Google: Gmail users shouldn't expect email privacy

Critics call revelation 'a stunning admission' as Google makes claim in court filing in attempt to head off class action lawsuit.

Full story: http://www.theguardian.com/technology/2013/aug/14/google-gmail-users-privacy-email-lawsuit

The court filing legal brief: http://www.scribd.com/doc/160134104/Google-Motion-to-Dismiss-061313


----------



## Zach (Aug 14, 2013)

Well I guess it's time to move away then.  Far away.


----------



## Slownode (Aug 14, 2013)

Ya Google gives full read access to it's databases and archives to the gov so anything Google knows, which is a lot, they know.


----------



## stim (Aug 14, 2013)

Is it really a surprise?


----------



## Aldryic C'boas (Aug 14, 2013)

And this is why I've been moving all of my data off of any server which I don't solely administrate.


----------



## jarland (Aug 14, 2013)

I mean I never really did. I just always thought they cared more about it than they do. It's nice to know the score, that's all.


----------



## wdq (Aug 14, 2013)

Google's primary source of revenue is selling advertisements. It's not surprising that they aren't all that concerned about privacy.


----------



## notFound (Aug 14, 2013)

Well I'm not surprised at all, infact I expect this to happen a few more services people use regularly. We all knew it was going on anyway. Now they're just being open about it.


----------



## KuJoe (Aug 14, 2013)

Anybody who expects Google (whose main business is in advertising) to be private is naive at best. Seriously, that's as bad as signing up for "free offers" on a random pop-up and expecting your e-mail not to be sold and used for spam.

I commend Google for being honest, it's a rare trait in large corporations these days.

No person should ever assume any privacy on the internet without taking an active role in creating and maintaining that privacy. The internet by nature is an open, public form of communication and it is up to the user to create their own privacy. Placing blame on any company or person other than oneself for lack of privacy is just ignorant. At the very least, reviewing privacy policies should be done prior to signing up or using any service online.


----------



## sleddog (Aug 14, 2013)

Umm, which part of this is news? I though it was common knowledge.


----------



## clarity (Aug 14, 2013)

It also appears that people are taking this completely out of context.


http://www.theverge.com/2013/8/14/4621474/yes-gmail-users-have-an-expectation-of-privacy


The whole section quoted was referring to 3rd parties sending email to GMail accounts.


----------



## concerto49 (Aug 14, 2013)

Not like Vole is better with Outlook.


----------



## Steve (Aug 14, 2013)

dclardy said:


> It also appears that people are taking this completely out of context.
> 
> http://www.theverge.com/2013/8/14/4621474/yes-gmail-users-have-an-expectation-of-privacy
> 
> ...


What! Get your facts, reality and logic out of here!


----------



## perennate (Aug 14, 2013)

dclardy said:


> It also appears that people are taking this completely out of context.
> 
> http://www.theverge.com/2013/8/14/4621474/yes-gmail-users-have-an-expectation-of-privacy
> 
> ...


So? Google still sucks!


----------



## Wintereise (Aug 14, 2013)

What's with all this circlejerking? I mean come on, how is this a surprise?

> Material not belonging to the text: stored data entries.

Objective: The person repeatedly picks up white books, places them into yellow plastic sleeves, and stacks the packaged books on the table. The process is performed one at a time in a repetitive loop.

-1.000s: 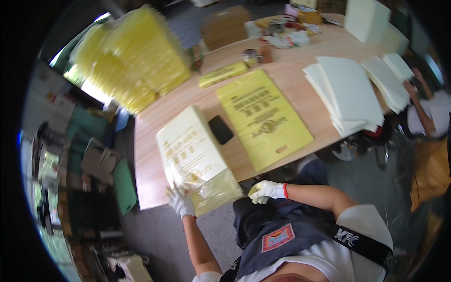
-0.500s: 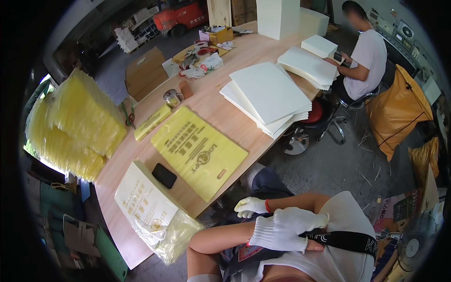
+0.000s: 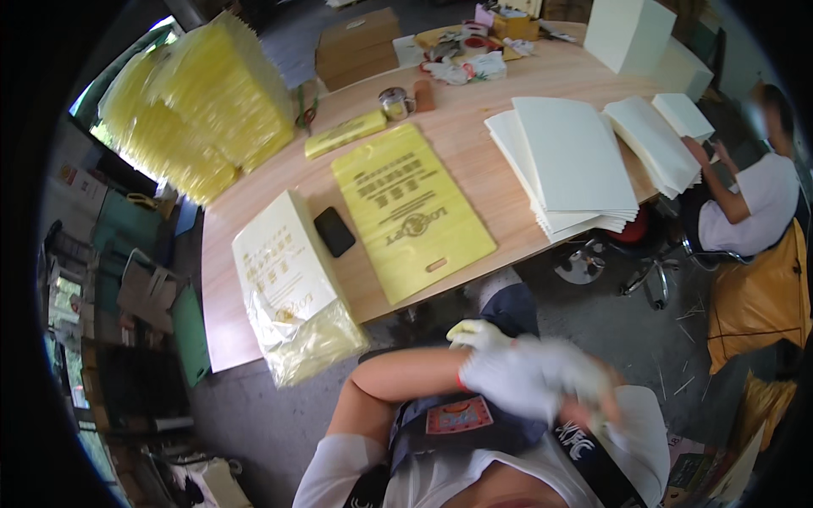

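Note:
My left hand (image 3: 529, 372), in a white knitted glove with bare fingertips, reaches across my body to my right arm. Motion smears its fingers, so their grip cannot be read. Partly behind it, my right hand (image 3: 479, 334), gloved in white with yellowish fingertips, points left past the table's front edge with its fingers loosely out and nothing seen in them. Closest on the tabletop lies a flat yellow printed bag (image 3: 415, 212) with a slot handle. Left of it are a black phone (image 3: 334, 232) and a stack of printed bags (image 3: 292, 279) in clear plastic.
Tall yellow bag bundles (image 3: 212, 93) stand at the table's (image 3: 224, 313) far left. A folded yellow bundle (image 3: 345, 134), a metal mug (image 3: 395, 103) and scissors (image 3: 310, 114) lie behind. White sheets (image 3: 576, 161) are stacked right, near a seated person (image 3: 758, 199) and a stool (image 3: 627, 233).
My view has swung to the right and down, so the table appears higher. My left hand has come away from the black strap and moves by my right arm, blurred.

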Tool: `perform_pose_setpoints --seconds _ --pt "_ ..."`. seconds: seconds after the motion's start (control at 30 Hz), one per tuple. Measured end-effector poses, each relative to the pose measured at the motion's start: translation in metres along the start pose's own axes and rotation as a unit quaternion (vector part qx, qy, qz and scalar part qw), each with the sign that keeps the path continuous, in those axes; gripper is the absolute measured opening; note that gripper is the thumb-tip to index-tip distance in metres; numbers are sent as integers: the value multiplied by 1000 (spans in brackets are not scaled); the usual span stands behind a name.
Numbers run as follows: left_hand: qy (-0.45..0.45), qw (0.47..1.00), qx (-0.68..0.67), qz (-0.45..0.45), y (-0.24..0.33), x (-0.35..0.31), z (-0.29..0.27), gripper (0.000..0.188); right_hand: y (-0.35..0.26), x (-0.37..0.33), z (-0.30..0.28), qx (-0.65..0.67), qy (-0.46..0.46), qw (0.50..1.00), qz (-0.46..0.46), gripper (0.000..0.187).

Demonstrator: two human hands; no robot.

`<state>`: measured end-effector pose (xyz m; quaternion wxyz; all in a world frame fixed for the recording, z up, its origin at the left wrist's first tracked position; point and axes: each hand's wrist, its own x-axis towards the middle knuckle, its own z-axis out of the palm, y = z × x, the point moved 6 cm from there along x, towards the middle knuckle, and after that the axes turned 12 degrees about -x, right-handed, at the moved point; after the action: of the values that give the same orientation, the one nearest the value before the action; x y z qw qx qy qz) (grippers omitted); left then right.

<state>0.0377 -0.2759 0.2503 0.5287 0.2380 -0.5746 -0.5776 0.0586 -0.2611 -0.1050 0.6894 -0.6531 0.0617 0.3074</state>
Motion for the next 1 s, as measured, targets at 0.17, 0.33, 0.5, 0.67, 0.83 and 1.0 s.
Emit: perform_pose_setpoints --seconds 0.17,0.33,0.5,0.67,0.83,1.0 --pt "566 758 238 -219 -135 -170 -178 25 -13 -17 -28 5 94 996 1 24" --pt "515 555 508 -410 -169 -233 -224 25 -13 -45 -40 5 155 988 -23 24" --pt "554 590 466 -358 -186 -269 -249 25 -19 -47 -37 -18 158 987 -31 24" --pt "574 654 394 -294 -145 -268 -257 28 -66 4 -65 8 162 983 -88 27" --pt "585 633 461 -209 -122 -244 -271 34 -130 103 -119 -323 529 774 -126 38" --pt "669 727 60 146 -81 -297 -287 35 -142 97 -119 -435 362 814 -132 38"
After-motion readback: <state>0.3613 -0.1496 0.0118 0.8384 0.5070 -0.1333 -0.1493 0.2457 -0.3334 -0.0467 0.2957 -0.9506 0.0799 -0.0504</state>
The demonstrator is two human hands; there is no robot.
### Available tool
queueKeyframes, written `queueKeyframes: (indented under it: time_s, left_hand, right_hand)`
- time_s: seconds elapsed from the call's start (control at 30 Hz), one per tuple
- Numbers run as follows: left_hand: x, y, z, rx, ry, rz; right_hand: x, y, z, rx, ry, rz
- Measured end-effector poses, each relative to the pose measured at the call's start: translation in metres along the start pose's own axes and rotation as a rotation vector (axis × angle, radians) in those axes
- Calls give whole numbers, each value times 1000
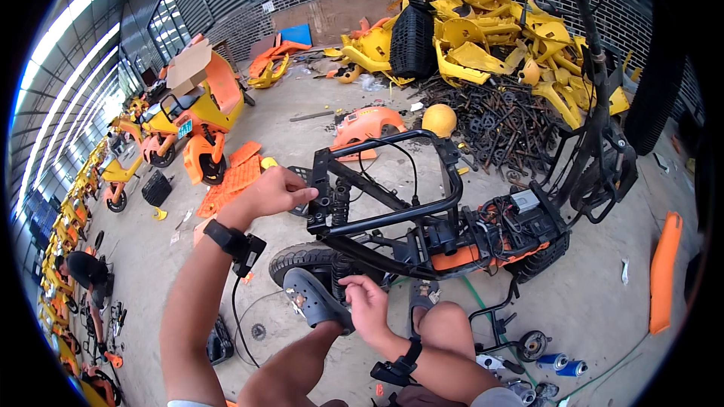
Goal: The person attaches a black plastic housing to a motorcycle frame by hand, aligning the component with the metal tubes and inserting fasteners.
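Head view gives me a stripped black scooter frame (392,216) standing on the concrete floor (313,143) right in front of the two hands, its tail end toward my left. My left hand (275,192) is at the rear bracket (320,181), fingers curled, and I cannot tell whether they are clamped on it or merely rest against it. My right hand (367,305) hangs lower, just beside the lower shock absorber (343,265), fingers loosely bent with their tips slightly apart; I cannot tell whether one touches the spring. Under the tail I see the rear wheel (283,258), with a grey clog (305,295) close against it. Exposed wiring and electronics (501,222) fill the frame's middle. Farther out, blue cans (573,368) lie at lower right, near a long orange panel (665,275). Beyond the frame are a heap of dark metal parts (498,128) and piled yellow panels (471,56); an orange scooter (222,98) stands at upper left, and a co-worker (87,271) bends at far left.
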State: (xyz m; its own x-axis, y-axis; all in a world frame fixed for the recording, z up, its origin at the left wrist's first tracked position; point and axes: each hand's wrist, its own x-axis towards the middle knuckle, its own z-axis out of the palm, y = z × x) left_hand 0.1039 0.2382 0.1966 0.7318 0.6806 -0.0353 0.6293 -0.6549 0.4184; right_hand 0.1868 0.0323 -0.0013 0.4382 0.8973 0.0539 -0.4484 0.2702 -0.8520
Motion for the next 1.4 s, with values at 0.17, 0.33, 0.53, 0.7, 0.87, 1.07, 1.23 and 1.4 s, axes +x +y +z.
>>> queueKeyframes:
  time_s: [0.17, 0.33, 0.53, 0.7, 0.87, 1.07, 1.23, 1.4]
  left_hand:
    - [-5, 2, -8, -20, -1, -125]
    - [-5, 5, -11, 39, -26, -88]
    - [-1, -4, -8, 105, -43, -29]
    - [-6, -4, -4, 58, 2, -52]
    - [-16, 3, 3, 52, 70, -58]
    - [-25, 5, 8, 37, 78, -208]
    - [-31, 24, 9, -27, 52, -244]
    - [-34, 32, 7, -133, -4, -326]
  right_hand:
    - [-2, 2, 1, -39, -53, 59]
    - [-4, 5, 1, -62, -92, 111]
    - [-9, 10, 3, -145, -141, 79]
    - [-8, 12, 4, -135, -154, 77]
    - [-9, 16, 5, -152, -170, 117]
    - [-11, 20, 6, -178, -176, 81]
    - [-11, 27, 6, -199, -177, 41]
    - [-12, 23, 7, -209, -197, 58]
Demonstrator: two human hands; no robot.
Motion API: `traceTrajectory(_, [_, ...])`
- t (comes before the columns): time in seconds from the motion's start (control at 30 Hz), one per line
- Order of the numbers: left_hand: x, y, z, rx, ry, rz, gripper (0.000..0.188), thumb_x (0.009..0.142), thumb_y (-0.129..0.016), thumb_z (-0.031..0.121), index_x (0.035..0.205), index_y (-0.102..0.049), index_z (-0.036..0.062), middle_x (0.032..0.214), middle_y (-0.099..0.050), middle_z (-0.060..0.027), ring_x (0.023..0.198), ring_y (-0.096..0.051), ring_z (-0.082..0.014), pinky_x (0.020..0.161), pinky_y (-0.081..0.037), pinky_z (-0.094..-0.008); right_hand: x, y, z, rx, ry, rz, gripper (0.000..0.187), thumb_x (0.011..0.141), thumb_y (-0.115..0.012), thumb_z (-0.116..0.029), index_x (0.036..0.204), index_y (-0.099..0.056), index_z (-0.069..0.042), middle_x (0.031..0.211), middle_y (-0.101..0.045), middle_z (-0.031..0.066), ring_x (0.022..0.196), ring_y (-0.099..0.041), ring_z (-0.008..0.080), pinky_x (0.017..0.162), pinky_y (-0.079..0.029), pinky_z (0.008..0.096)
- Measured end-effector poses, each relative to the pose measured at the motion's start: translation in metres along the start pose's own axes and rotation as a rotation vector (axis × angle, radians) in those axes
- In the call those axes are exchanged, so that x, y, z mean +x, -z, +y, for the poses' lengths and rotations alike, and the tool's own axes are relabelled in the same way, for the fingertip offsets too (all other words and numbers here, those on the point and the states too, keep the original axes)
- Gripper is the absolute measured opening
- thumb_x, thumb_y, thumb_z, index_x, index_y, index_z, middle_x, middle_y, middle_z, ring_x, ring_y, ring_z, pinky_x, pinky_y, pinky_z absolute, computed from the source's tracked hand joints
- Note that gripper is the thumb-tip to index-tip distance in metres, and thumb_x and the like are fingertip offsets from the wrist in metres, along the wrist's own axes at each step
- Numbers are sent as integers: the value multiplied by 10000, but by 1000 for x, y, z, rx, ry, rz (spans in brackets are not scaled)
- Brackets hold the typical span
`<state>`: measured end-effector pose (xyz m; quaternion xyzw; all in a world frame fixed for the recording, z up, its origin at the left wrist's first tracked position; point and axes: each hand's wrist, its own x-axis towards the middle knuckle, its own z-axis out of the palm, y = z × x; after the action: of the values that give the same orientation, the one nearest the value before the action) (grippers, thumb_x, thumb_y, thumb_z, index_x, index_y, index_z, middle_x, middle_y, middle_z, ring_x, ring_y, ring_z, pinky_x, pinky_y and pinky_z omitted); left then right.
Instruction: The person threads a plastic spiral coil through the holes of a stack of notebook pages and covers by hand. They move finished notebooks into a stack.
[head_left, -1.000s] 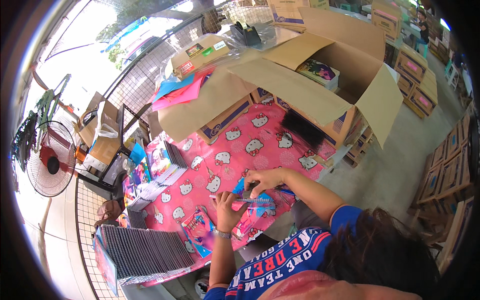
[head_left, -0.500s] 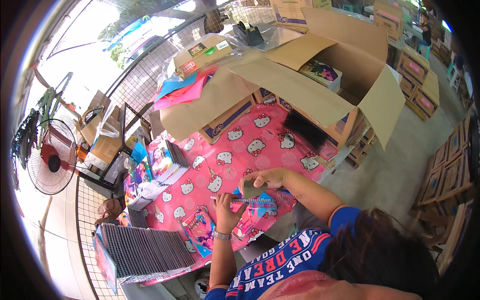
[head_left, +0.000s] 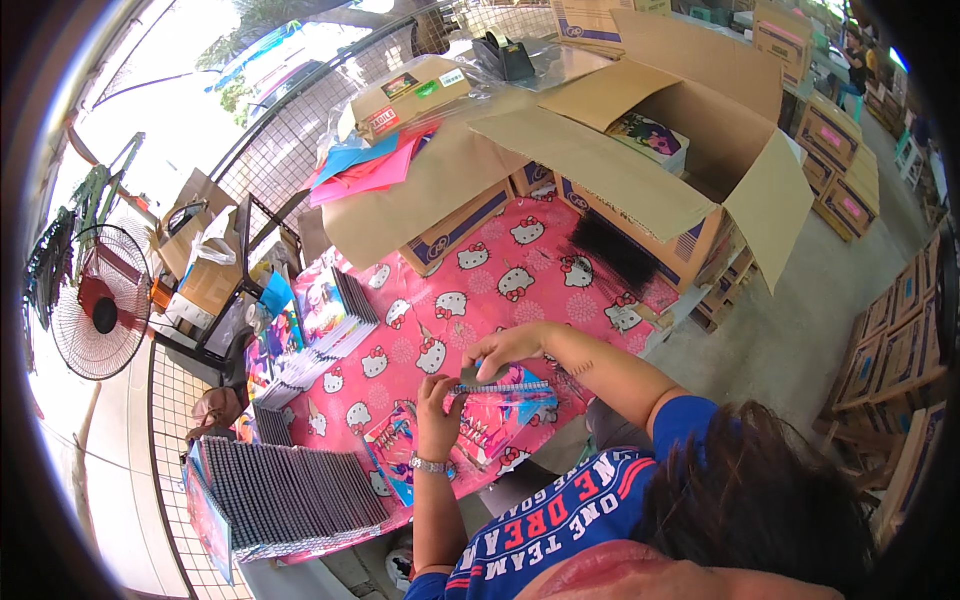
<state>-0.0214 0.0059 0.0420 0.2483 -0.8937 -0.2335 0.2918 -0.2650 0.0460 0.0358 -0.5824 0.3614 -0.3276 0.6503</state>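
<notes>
A colourful notebook (head_left: 525, 398) with a row of spiral binding along its far edge lies at the table's near side. My left hand (head_left: 437, 405), wearing a metal watch, pinches the left end of that bound edge. Just beyond, my right hand (head_left: 505, 350) grips a small flat grey-green piece (head_left: 470, 376) against the binding; its fingers hide most of the piece, whose kind I cannot make out. Another bright cover (head_left: 397, 455) lies left of the notebook, partly behind my left wrist.
Stacked spiral notebooks (head_left: 290, 490) stand at the near left, with more notebooks (head_left: 335, 320) behind them. Black wire-like strands (head_left: 612, 255) lie by a large open carton (head_left: 610, 170) on the pink patterned tablecloth (head_left: 480, 285). A fan (head_left: 100, 305) stands at the left.
My right hand has moved left along the binding with the flat piece, now lower and mostly covered by the fingers. My left hand has shifted slightly left and still pinches the notebook's end.
</notes>
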Motion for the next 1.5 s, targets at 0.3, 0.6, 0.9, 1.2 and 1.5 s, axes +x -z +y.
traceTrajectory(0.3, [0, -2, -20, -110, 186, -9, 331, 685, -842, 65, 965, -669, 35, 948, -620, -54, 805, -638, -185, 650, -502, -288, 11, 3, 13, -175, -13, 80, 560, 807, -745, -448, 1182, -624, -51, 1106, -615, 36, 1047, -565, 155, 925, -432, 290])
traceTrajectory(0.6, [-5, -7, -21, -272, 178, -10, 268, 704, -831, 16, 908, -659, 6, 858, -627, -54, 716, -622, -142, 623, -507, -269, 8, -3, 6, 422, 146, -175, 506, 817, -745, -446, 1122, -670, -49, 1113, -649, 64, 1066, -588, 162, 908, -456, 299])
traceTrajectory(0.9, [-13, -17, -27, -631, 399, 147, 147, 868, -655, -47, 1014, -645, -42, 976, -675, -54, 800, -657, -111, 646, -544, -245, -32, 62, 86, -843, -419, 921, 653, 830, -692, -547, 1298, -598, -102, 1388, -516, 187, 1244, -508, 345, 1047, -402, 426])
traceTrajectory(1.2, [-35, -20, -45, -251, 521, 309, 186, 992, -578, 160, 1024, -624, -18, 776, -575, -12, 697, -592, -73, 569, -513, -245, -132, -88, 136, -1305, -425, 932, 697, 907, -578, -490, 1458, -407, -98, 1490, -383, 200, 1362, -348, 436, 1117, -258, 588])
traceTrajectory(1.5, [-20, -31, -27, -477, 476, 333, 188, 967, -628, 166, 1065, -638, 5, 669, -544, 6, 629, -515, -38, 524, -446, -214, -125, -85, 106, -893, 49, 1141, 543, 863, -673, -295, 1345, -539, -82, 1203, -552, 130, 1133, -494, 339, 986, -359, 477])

(And I'm aware of the Context)

If you don't like it, set up your own mail and use that -- pretty simple.


----------



## rm_ (Aug 15, 2013)

http://www.theguardian.com/technology/2013/aug/14/google-gmail-users-privacy-email-lawsuit



> *Simpson*, a long-term Google critic, said: "Google's brief uses a wrong-headed analogy; sending an email is like giving a letter to the Post Office. I expect the Post Office to deliver the letter based on the address written on the envelope. I don't expect the mail carrier to open my letter and read it.


----------



## drmike (Aug 15, 2013)

KuJoe said:


> I commend Google for being honest, it's a rare trait in large corporations these days.


Google isn't being honest.  

Google is cornered in a pending class action lawsuit that appears to have them forced to disclose their bad behavior.

I haven't read the brief yet (lack of time right now).

Remember a year or three ago when Google created this big PR site 'Which country subpoenas' info from Google site?  --- along with vague nature of the requests from governments.   They didn't anywhere in there say they pipe to / have built in taps for NSA and other intelligence agencies... Now did they?  Nopers.  We know better now.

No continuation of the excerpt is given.